TASK DIRECTIONS — Nothing outside the stretch is wanted. Repeat exactly the lines of the listing below from the one that contains "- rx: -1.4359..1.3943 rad" through the one that contains "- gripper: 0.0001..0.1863", both ends included.

GIVEN MATERIAL —
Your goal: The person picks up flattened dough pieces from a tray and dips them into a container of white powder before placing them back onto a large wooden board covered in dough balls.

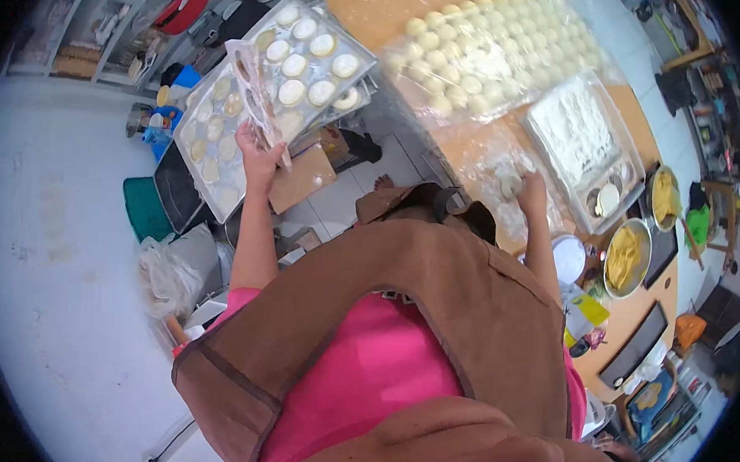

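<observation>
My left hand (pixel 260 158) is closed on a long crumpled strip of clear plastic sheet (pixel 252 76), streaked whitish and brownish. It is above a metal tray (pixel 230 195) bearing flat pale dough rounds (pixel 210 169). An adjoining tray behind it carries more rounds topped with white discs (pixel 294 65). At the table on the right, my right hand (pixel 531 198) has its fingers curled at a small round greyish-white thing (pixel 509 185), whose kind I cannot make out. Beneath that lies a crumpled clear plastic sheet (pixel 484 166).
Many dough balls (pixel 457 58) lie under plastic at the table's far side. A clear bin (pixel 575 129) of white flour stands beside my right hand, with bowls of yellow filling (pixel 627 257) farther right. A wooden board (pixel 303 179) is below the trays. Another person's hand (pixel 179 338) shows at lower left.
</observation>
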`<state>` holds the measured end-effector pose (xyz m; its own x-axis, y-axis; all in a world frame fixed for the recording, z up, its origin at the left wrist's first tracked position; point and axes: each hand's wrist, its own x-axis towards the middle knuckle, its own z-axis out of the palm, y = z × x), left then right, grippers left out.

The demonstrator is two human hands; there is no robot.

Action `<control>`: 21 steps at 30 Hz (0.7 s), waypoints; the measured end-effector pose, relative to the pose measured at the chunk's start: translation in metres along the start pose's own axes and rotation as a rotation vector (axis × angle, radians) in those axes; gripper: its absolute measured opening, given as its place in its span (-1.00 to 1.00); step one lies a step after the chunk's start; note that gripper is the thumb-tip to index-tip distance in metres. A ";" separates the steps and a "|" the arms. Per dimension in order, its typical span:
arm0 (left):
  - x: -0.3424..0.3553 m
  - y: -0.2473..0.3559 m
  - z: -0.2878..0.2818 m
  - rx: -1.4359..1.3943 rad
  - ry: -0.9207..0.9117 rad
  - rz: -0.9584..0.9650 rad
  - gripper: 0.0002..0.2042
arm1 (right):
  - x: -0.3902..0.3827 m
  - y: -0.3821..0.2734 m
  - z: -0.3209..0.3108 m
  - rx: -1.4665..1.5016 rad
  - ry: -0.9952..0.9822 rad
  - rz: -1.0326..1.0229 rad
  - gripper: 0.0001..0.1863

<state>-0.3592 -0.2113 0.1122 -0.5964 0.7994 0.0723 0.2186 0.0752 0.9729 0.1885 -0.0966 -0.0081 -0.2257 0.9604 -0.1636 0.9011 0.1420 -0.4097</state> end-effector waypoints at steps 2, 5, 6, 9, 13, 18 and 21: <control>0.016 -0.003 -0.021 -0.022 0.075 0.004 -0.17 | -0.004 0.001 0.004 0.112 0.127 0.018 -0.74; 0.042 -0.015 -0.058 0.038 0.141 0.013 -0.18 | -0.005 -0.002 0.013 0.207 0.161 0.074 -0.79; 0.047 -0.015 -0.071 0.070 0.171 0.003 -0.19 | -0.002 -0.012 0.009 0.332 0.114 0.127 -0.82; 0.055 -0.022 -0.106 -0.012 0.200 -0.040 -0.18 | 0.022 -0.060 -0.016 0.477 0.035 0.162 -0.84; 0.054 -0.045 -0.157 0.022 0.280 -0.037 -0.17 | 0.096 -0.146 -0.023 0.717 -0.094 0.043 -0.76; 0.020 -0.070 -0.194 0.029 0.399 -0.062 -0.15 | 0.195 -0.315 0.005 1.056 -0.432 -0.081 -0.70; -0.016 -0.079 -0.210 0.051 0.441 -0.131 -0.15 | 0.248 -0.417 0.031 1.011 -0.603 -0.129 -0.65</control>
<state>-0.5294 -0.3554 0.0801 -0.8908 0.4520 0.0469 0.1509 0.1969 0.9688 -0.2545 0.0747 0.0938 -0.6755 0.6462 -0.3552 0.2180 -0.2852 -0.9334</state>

REPLY TO THE TASK —
  - rx: -1.4359..1.3943 rad
  - ry: -0.9207..0.9117 rad
  - rz: -0.9584..0.9650 rad
  - gripper: 0.0002..0.2042
arm1 (right):
  - x: -0.3902..0.3827 m
  - y: -0.3821..0.2734 m
  - z: -0.3209..0.3108 m
  - rx: -1.4665..1.5016 rad
  - ry: -0.9952..0.9822 rad
  - rz: -1.0326..1.0229 rad
  - gripper: 0.0001..0.1863

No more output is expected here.